_Requirement_: Each line of the data that includes "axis" must be copied.

_Material for this task_:

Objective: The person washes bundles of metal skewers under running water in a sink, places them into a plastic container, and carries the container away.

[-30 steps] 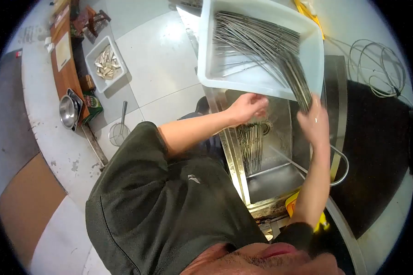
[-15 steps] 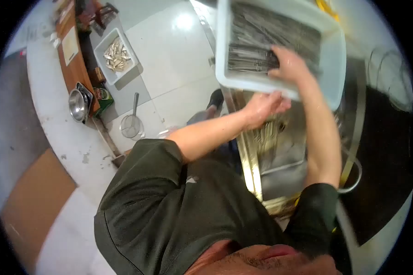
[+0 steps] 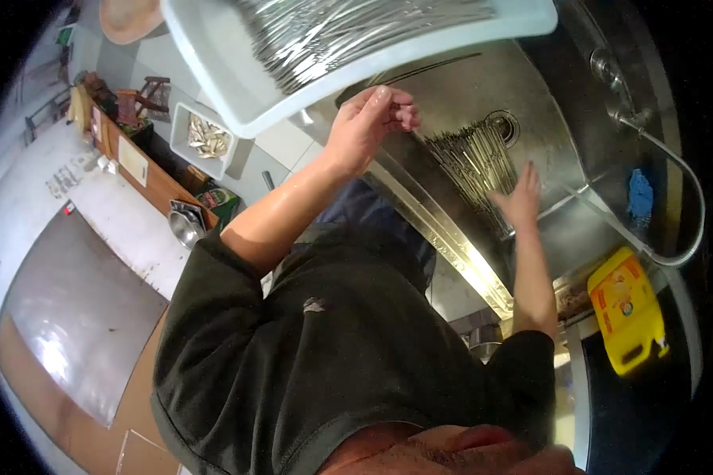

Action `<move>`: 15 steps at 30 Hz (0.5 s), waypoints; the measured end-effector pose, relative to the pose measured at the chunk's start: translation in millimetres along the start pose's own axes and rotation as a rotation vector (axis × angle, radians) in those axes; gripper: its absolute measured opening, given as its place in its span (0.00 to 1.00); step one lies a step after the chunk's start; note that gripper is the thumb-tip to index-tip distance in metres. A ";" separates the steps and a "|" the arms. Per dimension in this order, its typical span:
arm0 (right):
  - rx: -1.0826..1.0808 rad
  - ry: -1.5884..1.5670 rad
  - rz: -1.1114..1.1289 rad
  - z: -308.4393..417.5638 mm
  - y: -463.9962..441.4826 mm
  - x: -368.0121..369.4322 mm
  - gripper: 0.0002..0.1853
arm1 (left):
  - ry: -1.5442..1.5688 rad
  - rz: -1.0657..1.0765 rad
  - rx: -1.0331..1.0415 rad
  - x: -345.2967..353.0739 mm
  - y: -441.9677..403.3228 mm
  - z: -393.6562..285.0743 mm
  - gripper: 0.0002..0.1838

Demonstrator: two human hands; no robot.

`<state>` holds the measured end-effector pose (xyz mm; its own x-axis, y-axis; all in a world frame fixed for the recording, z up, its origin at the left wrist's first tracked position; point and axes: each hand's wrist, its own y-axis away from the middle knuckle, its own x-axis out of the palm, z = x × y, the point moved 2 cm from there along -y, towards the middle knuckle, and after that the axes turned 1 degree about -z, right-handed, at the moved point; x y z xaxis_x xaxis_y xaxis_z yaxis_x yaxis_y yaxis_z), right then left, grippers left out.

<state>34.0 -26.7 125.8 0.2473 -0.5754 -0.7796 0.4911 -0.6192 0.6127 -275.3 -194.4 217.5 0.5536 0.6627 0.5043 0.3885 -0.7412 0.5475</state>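
My left hand (image 3: 364,131) hovers beside the near edge of a pale plastic tub (image 3: 245,111), its fingers curled in and nothing visible in them. Many thin metal skewers (image 3: 341,36) lie in that tub. Lower right, my right hand (image 3: 521,199) is open with fingers spread, at the side of a pile of wet metal skewers (image 3: 467,166) in the steel sink (image 3: 539,103). Whether its thumb touches the pile I cannot tell.
A drain (image 3: 501,127) sits at the pile's far end. Right of it are a hose (image 3: 693,190), a blue cloth-like item (image 3: 640,194) and a yellow jug (image 3: 627,309). On the left, a white tub (image 3: 178,142) holds small fish (image 3: 207,138). A metal bowl (image 3: 184,228) stands nearby.
My right hand has come out of the skewer tub and down to the pile in the sink. My left hand appears farther left and higher. The view has turned, showing more of the sink.
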 end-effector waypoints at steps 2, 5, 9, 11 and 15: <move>-0.028 0.095 0.082 -28.0 -1.2 55.8 0.62 | -0.093 0.028 -0.033 8.8 -4.4 16.1 0.21; -0.075 0.135 0.094 -38.8 -13.8 96.3 0.67 | -0.184 0.039 -0.119 24.5 -15.2 36.8 0.17; -0.139 -0.075 -0.154 -53.9 -26.2 109.9 0.59 | -0.413 0.029 -0.204 47.4 -29.3 65.1 0.15; -0.149 -0.157 -0.212 -75.3 -32.6 120.6 0.50 | -0.527 0.061 -0.254 61.4 -37.5 77.2 0.15; -0.119 -0.197 -0.121 -102.9 -79.3 124.9 0.32 | -0.728 0.124 -0.320 92.2 -51.5 98.1 0.17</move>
<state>111.8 5.5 -33.6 0.0192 -0.6010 -0.7991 0.6046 -0.6295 0.4880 -172.1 -105.7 170.2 0.9629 0.2601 0.0725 0.1243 -0.6651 0.7363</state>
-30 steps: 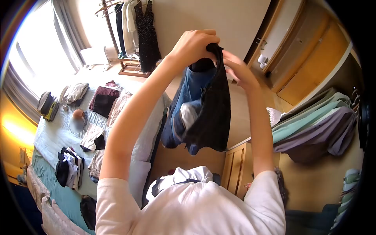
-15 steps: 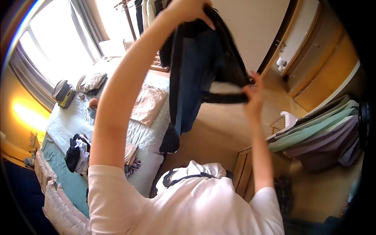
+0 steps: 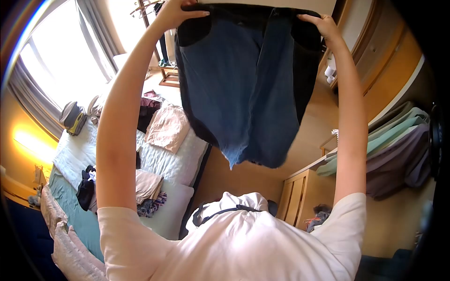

_Solved exercise_:
Action `<move>`: 15 steps at 30 Hz (0.5 s), waypoints; the measured end-effector pose, relative to the pose measured at the chunk's start: translation in millimetres along the start pose's own axes and rotation as a rotation vector (axis × angle, radians) in those axes; gripper: its absolute measured opening, given as its place in its span (0.00 to 1.00); step one lies a step after the chunk's start; note that gripper is the thumb-tip to index-tip distance in metres. A ";" separates the steps and a "|" the arms. Per dimension in this order, its typical span:
`<state>` holds the measured end-effector pose (xyz mm; its own x-axis, y-axis; all in a world frame fixed for the recording, z up, its origin at the left wrist's first tracked position; point and axes: each hand's wrist, its own y-axis away from the middle knuckle, its own x-axis out of the palm, z = x × y, the point moved 2 cm from there along -y, towards the middle knuckle, and after that the axes turned 1 degree about -z, right-handed, at the moved point; x y z xaxis_x xaxis_y xaxis_z yaxis_x yaxis_y yaxis_z), right then left, grippers left out.

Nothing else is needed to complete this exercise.